Он шагал, и под ногами похрустывали сухие веточки, усыпавшие землю во время грозы. Между дубами тут и там подрагивали пролески. Над головой всхлипывали птицы. Соприкосновение с миром. Как же хорошо. Но Джон рвался сквозь мир, к дому. Весь мир – дорога, пока не окажешься дома.

Он вышел из лесу у бакхерстхиллской церкви. У нее, словно у человека или у дома, было свое лицо со своим вполне определенным выражением. Пройдя сквозь каменные ворота, он увидел ровные ряды могил, над которыми сгустилось безмолвие смерти. Тис с длинными, неторопливыми иглами отбрасывал густую тень.

В церкви он обнаружил знакомое сдержанное эхо, темные скамьи, застывшие фигуры святых на пестрых, словно полевые цветы, окнах и одиноко сидящую женщину. Он миновал ее, когда шел по проходу между скамьями, чтобы перекреститься перед алтарем. Мария! Нет, не Мария. Тоже из больных. Женщина, которую он… спас от Стокдейла. Она глядела на крест и улыбалась, а глаза ее застили слезы. На него она даже не взглянула. А ведь он посмел. Он ее спас. Поднимающийся ветер гудел в стеклах, и застывшие на них святые содрогались под его ударами. Джон выбрался наружу.

На церковном дворе он увидел присевшего отдохнуть мальчика лет девяти, одетого по-деревенски в холщовую рубаху. Мальчик не улыбнулся, никак не поприветствовал Джона. Вид у него был сосредоточенный и усталый, как у любого работяги. Джону пришло в голову, что он похож на его собственных сыновей в этом возрасте: то же плотное телосложение, те же тяжелые черты лица, чистая кожа и длинные ресницы.

– Я совсем без денег, – сказал Джон. Мальчик наконец поднял на него глаза, но не ответил. Ветерок взъерошил длинные волосы у него на лбу, и он прищурился, что можно было счесть за ответ. – А то бы я дал тебе полпенни.
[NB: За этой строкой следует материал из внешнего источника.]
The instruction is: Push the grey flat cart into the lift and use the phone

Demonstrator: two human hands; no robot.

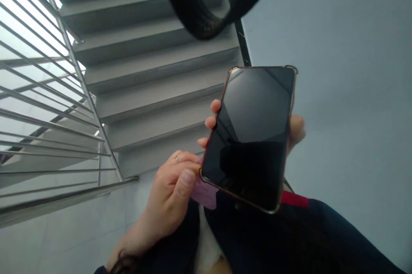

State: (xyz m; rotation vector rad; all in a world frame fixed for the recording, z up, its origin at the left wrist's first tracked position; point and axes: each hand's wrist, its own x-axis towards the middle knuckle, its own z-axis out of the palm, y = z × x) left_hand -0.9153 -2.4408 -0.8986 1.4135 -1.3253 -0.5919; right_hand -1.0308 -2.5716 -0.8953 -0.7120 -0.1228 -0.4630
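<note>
Fingers (210, 123) of the right hand (291, 130) are wrapping around a dark phone (251, 136), gripping its two long sides. Its long way is running up and a little right, with stairs (144, 63) behind. Nearer the bottom corner, the left hand (170, 194) is curling shut, pinching a pink card (204, 192) just under the phone.
</note>
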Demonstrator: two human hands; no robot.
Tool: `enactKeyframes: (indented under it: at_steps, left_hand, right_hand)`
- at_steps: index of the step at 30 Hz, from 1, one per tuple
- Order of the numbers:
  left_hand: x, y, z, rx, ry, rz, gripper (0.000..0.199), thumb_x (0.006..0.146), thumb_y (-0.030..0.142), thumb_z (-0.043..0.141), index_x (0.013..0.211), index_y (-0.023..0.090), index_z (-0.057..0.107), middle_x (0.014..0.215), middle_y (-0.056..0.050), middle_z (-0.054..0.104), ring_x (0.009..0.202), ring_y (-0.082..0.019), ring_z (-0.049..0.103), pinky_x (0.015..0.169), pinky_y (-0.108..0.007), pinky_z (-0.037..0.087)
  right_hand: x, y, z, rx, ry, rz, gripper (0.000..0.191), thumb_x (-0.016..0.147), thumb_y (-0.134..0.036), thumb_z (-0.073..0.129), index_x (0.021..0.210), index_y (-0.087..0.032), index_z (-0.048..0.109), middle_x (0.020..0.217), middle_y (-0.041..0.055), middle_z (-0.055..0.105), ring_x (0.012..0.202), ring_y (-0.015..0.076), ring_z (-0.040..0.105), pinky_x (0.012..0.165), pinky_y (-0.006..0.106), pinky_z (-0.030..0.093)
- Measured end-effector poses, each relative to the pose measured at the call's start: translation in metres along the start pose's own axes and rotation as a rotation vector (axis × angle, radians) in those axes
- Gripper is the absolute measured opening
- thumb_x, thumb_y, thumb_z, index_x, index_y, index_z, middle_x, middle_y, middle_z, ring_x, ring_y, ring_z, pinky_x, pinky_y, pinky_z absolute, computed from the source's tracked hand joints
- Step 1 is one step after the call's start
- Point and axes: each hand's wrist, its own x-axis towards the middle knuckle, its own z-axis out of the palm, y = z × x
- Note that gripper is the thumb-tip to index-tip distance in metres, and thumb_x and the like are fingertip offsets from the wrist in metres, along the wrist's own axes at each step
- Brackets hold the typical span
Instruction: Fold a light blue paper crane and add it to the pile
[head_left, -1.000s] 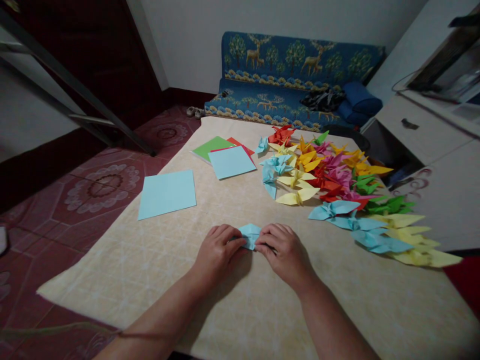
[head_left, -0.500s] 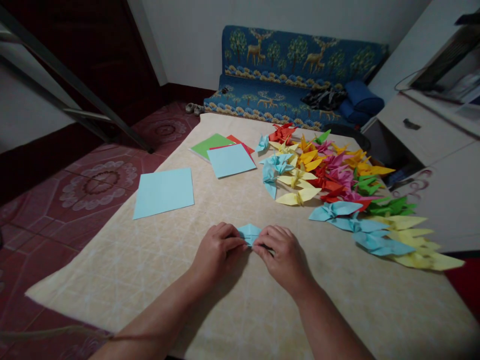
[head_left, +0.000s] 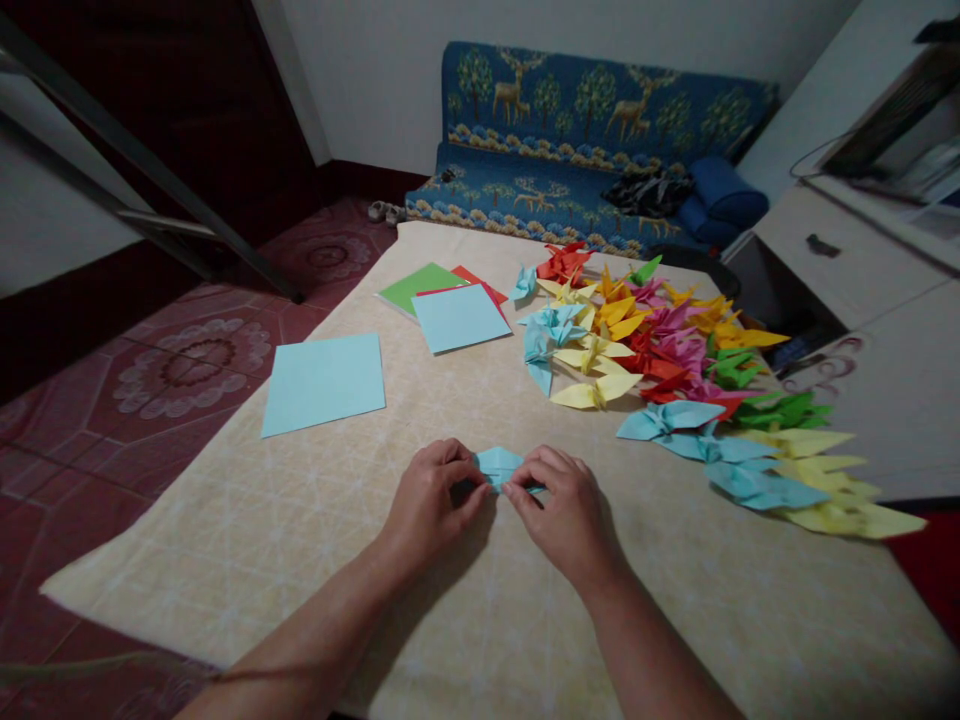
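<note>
A small folded light blue paper [head_left: 498, 462] lies on the cream tablecloth [head_left: 315, 520] between both hands. My left hand [head_left: 439, 492] pinches its left side with thumb and fingers. At the right side of the same paper, my right hand [head_left: 559, 500] grips the edge with thumb and fingertips close together. The fingertips of the two hands nearly meet at the paper's lower edge and cover part of it. A flat light blue sheet [head_left: 324, 385] rests to the left of the hands.
Beyond the hands lies a stack of blue, red and green sheets [head_left: 461, 320]. Several folded paper cranes [head_left: 679, 360] in many colours cover the right side. A patterned blue sofa [head_left: 555, 150] stands behind the table, a white cabinet [head_left: 832, 260] at right, and a metal ladder [head_left: 165, 180] at left.
The view has shifted very slightly. The fingers of both hands have moved a little at the paper's lower edge, while the paper stays held in the same place.
</note>
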Motion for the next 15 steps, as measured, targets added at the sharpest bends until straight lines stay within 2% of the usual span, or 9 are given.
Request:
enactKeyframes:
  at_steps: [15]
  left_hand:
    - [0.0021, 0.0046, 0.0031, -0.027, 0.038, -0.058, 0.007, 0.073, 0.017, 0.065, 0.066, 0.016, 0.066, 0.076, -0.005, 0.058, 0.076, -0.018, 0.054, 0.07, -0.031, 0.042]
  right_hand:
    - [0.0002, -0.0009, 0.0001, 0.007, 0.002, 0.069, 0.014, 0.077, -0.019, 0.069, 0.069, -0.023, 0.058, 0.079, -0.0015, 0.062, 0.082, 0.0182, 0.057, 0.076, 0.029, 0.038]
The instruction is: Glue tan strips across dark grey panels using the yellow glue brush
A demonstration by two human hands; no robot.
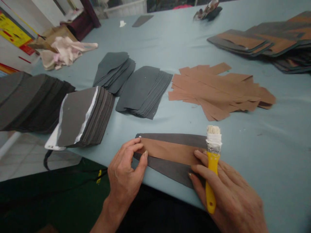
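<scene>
A brown strip (167, 152) lies lengthwise over a dark grey tapered sheet (170, 171) at the table's near edge. At the strip's left end, my left hand (126, 165) grips it between thumb and fingers. My right hand (233, 194) has a paintbrush (213, 171) tucked between its fingers, yellow handle toward me and white-coated bristles pointing away. Its fingertips also press on the right end of the strip and sheet, which the hand partly covers. Beyond them lies a loose pile of brown strips (218, 89).
Dark green-grey sheets (141, 89) are fanned out behind the work. A dark stack with white-edged top piece (77, 113) stands left, beside another dark stack (31, 100). Grey-and-brown pieces (267, 40) pile up at far right. A crumpled pale cloth (65, 51) sits back left.
</scene>
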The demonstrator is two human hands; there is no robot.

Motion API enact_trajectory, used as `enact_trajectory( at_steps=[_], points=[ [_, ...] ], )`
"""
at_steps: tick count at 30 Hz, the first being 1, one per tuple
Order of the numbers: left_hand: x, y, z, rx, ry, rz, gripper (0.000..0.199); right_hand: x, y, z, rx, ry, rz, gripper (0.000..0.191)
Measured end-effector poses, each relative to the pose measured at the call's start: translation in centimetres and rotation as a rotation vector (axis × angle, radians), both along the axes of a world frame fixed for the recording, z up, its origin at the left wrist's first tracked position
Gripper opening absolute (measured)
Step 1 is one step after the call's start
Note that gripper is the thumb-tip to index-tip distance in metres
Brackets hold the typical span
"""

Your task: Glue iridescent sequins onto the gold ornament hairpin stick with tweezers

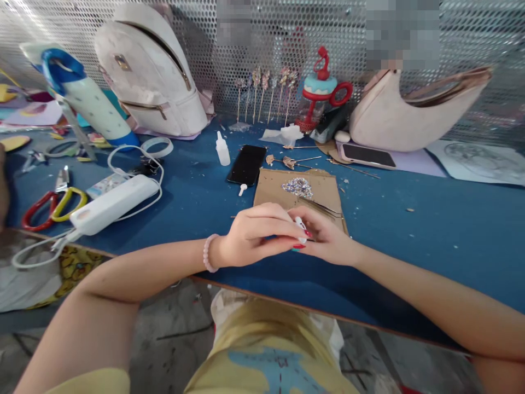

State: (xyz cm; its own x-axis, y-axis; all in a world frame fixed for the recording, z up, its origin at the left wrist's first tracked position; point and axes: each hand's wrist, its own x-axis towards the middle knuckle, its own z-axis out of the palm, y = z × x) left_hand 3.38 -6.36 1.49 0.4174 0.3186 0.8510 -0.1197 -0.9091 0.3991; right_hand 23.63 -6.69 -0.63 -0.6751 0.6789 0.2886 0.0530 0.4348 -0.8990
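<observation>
My left hand (262,235), with a pink bead bracelet at the wrist, is closed, its fingertips pinching a small white piece (301,227). My right hand (326,235) is curled around the same piece from the other side. Fingers cover much of it, so its kind is unclear. Both hands are over the near edge of a cardboard sheet (268,183). A heap of shiny rhinestones (299,187) lies on that cardboard, with tweezers (322,207) beside it. Just beyond are a black phone (247,164), a white dropper bottle (222,149) and a tiny white scoop (243,189).
To the left lie scissors (57,202), a white power strip (118,203) with its cable, and a leaning bottle (90,98). A backpack (151,76), decorated sticks (262,98), a red-lidded cup (318,93), a handbag (394,120) and another phone (369,156) line the back.
</observation>
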Motion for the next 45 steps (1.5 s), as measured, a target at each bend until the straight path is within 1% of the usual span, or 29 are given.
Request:
enact_trajectory(
  at_steps=[4, 8, 12, 14, 16, 18, 20, 26, 33, 37, 39, 43, 45],
  points=[
    [0.0, 0.1, -0.2, 0.015, 0.025, -0.013, 0.009, 0.1, 0.1, -0.3, 0.030, 0.020, -0.038, 0.036],
    [-0.1, 0.0, -0.3, 0.020, 0.036, -0.015, 0.010, 0.2, 0.1, -0.2, 0.055, 0.036, -0.051, 0.039],
    [0.0, 0.1, -0.2, 0.000, 0.020, 0.002, 0.011, 0.2, -0.1, 0.1, 0.042, 0.025, -0.058, 0.035],
    [0.1, 0.3, -0.3, -0.063, -0.021, 0.057, 0.014, 0.1, -0.3, 0.3, -0.016, 0.045, -0.042, 0.030],
    [0.2, 0.5, -0.5, -0.162, -0.072, 0.116, 0.015, 0.0, -0.6, 0.6, -0.119, 0.090, 0.006, 0.025],
    [0.2, 0.7, -0.6, -0.251, -0.110, 0.140, 0.014, -0.1, -0.9, 1.0, -0.222, 0.127, 0.057, 0.028],
    [0.3, 0.8, -0.7, -0.292, -0.123, 0.132, 0.014, -0.3, -1.2, 1.2, -0.290, 0.163, 0.098, 0.033],
    [0.2, 0.7, -0.4, -0.253, -0.104, 0.126, 0.013, -0.3, -1.5, 1.0, -0.421, 0.258, 0.177, 0.032],
    [0.2, 1.0, -0.6, -0.221, -0.115, 0.102, 0.013, -0.3, -1.5, 0.8, -0.388, 0.247, 0.171, 0.035],
    [0.1, 1.2, -0.8, -0.231, -0.116, 0.070, 0.016, -0.4, -1.5, 0.8, -0.422, 0.243, 0.166, 0.036],
    [0.1, 1.4, -0.9, -0.256, -0.122, 0.071, 0.014, -0.5, -1.2, 0.8, -0.450, 0.243, 0.117, 0.036],
    [0.2, 1.9, -1.0, -0.326, -0.156, 0.137, 0.007, -0.1, -0.1, 1.1, -0.566, 0.301, -0.128, 0.037],
    [0.2, 2.2, -1.0, -0.367, -0.166, 0.183, 0.006, 0.1, 0.5, 1.3, -0.628, 0.346, -0.214, 0.040]
  ],
)
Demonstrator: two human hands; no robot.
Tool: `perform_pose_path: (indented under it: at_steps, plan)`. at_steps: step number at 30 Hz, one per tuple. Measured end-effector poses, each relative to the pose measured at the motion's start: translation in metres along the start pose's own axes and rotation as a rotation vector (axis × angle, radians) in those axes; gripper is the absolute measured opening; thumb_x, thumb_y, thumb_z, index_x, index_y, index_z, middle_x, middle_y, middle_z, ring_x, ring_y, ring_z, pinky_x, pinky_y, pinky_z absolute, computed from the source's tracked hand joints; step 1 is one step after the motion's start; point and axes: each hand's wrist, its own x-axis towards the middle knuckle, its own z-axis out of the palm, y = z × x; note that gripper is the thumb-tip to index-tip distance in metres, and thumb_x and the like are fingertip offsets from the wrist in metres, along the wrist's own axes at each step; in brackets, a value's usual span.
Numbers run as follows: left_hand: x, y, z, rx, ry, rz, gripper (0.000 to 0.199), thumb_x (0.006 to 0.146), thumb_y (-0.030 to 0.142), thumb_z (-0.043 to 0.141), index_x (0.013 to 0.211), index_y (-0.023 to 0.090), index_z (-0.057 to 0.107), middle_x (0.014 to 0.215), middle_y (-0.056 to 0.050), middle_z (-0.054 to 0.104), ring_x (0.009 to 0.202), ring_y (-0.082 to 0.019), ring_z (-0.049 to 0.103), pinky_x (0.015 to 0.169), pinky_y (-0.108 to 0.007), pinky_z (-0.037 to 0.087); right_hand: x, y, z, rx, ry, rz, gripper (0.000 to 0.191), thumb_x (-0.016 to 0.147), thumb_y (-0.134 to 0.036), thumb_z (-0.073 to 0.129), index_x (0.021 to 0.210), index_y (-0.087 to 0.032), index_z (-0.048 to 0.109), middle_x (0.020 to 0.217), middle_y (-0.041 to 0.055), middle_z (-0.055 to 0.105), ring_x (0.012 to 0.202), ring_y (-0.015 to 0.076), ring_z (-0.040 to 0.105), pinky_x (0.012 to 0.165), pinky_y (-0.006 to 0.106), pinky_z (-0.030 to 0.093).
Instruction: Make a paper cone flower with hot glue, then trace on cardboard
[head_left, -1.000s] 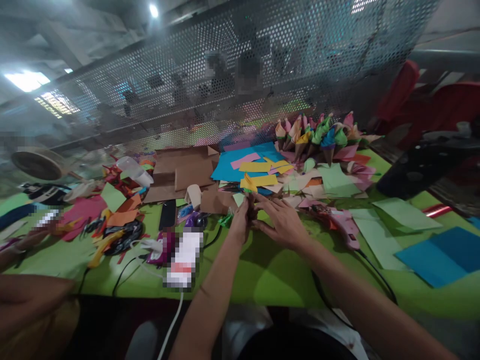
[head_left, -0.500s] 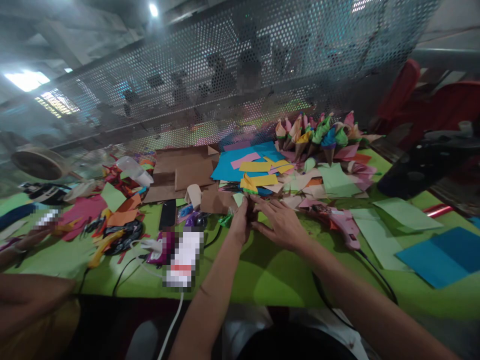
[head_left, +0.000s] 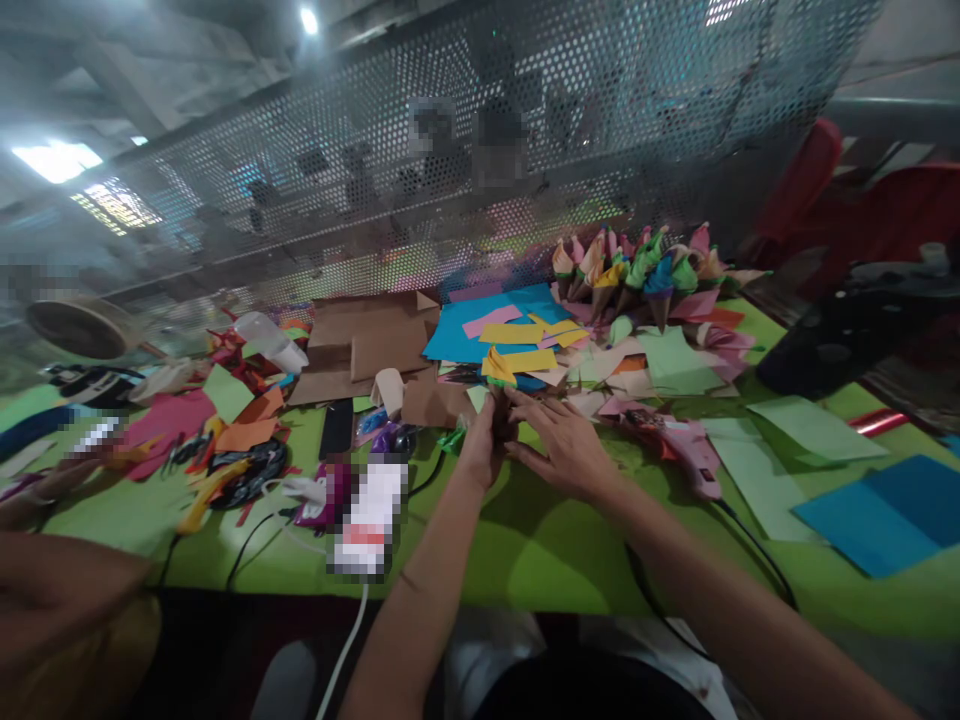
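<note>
Many brown paper cones with bright swirls (head_left: 641, 266) look done on the green worktop (head_left: 555, 560), big blue paper sheets (head_left: 451, 341) look unused, and the left hand (head_left: 481, 438) pinches one small yellow paper swirl (head_left: 496, 367) at its fingertips, the right hand (head_left: 564, 440) loosely spread beside it.

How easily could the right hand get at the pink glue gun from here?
Quite easily, it seems: the pink glue gun lies to the right of the right hand, and nothing visibly blocks the way. That hand is just now busy by the yellow paper swirl, though.
</note>
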Motion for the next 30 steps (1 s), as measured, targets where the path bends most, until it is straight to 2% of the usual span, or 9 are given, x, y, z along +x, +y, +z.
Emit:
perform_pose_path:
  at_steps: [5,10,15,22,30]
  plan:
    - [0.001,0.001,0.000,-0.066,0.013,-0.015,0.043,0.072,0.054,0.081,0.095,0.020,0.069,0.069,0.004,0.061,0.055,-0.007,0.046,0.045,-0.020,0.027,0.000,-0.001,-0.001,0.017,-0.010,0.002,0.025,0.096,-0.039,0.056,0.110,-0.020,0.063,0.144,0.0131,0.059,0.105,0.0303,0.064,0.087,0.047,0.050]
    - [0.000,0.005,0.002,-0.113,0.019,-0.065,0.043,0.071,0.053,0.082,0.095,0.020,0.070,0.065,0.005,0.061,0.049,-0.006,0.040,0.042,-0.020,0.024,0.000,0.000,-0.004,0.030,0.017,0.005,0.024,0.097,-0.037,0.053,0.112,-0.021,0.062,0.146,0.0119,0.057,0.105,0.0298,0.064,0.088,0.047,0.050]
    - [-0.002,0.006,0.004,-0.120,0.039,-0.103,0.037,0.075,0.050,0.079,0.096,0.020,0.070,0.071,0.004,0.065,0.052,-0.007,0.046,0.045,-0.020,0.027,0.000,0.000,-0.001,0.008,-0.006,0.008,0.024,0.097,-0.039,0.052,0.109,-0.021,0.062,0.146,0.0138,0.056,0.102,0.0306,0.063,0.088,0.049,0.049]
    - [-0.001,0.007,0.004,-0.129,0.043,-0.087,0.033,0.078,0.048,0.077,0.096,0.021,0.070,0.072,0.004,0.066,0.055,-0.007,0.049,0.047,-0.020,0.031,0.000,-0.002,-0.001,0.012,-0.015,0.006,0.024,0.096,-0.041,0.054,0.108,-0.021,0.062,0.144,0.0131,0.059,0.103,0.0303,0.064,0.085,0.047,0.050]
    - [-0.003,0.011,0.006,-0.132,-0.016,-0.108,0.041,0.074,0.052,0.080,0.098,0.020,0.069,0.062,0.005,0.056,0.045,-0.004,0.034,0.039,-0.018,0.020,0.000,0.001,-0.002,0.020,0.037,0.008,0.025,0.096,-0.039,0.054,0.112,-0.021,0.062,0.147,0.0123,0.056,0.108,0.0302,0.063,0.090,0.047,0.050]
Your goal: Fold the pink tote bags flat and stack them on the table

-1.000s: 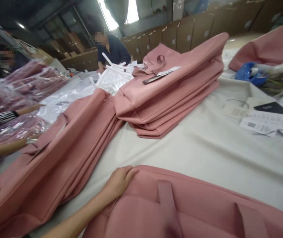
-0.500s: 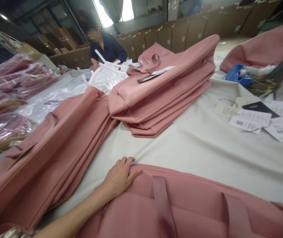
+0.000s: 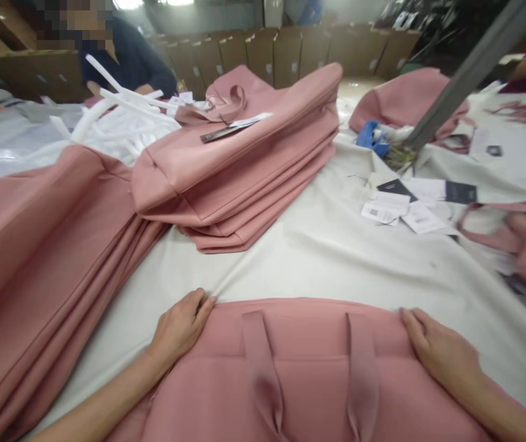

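Note:
A pink bag (image 3: 311, 331) with two strap handles lies flat at the table's near edge. My left hand (image 3: 182, 322) grips its far left corner, fingers curled over the edge. At the far right corner, my right hand (image 3: 442, 344) pinches the bag's edge between thumb and fingers. Beyond it, a stack of folded pink bags (image 3: 244, 166) rests on the white cloth, with a dark tag (image 3: 221, 134) on top. More layered pink bags (image 3: 60, 245) spread along the left side, close to my left forearm.
Paper tags (image 3: 421, 215) lie on the white cloth (image 3: 327, 258) at the right. Behind them are a blue object (image 3: 373, 138) and a slanted metal bar (image 3: 460, 77). White strips (image 3: 115, 123) are piled at the left, before a person in dark clothes (image 3: 134, 58). Cardboard boxes (image 3: 285, 55) line the back.
The view has swung right. My right hand, barely visible before, now shows fully on the bag's corner. My left hand has closed over the other corner, and the bag's top edge lies straighter.

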`<action>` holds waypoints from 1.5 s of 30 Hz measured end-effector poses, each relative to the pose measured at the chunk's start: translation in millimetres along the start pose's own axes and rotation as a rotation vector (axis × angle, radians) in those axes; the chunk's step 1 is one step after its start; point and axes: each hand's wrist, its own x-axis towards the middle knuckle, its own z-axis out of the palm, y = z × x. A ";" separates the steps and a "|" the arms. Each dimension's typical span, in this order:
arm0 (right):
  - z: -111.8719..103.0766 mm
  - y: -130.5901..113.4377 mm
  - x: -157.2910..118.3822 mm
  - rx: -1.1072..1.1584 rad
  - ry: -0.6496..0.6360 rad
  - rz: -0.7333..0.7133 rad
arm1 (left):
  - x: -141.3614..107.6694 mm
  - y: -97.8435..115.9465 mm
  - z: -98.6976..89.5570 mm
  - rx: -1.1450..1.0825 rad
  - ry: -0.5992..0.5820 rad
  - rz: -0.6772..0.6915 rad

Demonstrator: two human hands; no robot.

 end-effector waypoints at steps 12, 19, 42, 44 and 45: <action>-27.5 -34.0 -13.9 0.045 0.203 -0.015 | -154.0 140.2 -10.6 0.236 0.391 0.838; -46.2 -38.2 -20.3 0.266 0.181 -0.022 | -184.4 126.6 81.0 0.216 0.315 0.681; -100.2 46.4 -287.4 0.496 0.897 -0.106 | -182.7 127.2 83.6 0.226 0.365 0.651; -111.5 23.7 -268.1 0.297 0.946 -0.259 | -182.9 126.3 82.6 0.215 0.351 0.660; -102.2 15.8 -258.4 0.211 0.918 -0.284 | -183.4 126.0 81.7 0.207 0.338 0.665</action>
Поизучав его некоторое время, мальчик, в знак благодарности за саму эту мысль, поднял ладошку и вновь сложил руки.

Джон побрел обратно в лес, навстречу пряному весеннему запаху и кружащемуся свету. На глаза ему попалось завалившееся набок дерево с ободранной добела корой, призрачно мерцавшее среди остальных деревьев. Удивительно, что оно упало в это время года, когда по древесным стволам поднимается сок, делая их сильными, упрямыми и стойкими. Должно быть, оно было больное. А кору содрали дубильщики. Джон пожалел дерево, представив вдруг, что это он лежит на земле беззащитный, и его волокна сжимаются на ветру. И поспешил дальше.

Они ушли. Он потратил немало времени на поиски, а когда наконец нашел, его одолели жажда и усталость. Их стало меньше, и лошадей меньше, и только две кибитки. Но старуха, Юдифь, вновь сидела у костра, глядя в огонь, отблески которого плясали на ее застывшем, словно маска, лице. Когда Джон подошел, она вздрогнула и, подняв плечи, попыталась встать. «Нет-нет, – сказал он. – Юдифь, это я».

Она взглянула на него искоса, но узнав, успокоилась.

– Снова пришел, Джон Клэр. Садись. Как твои дела?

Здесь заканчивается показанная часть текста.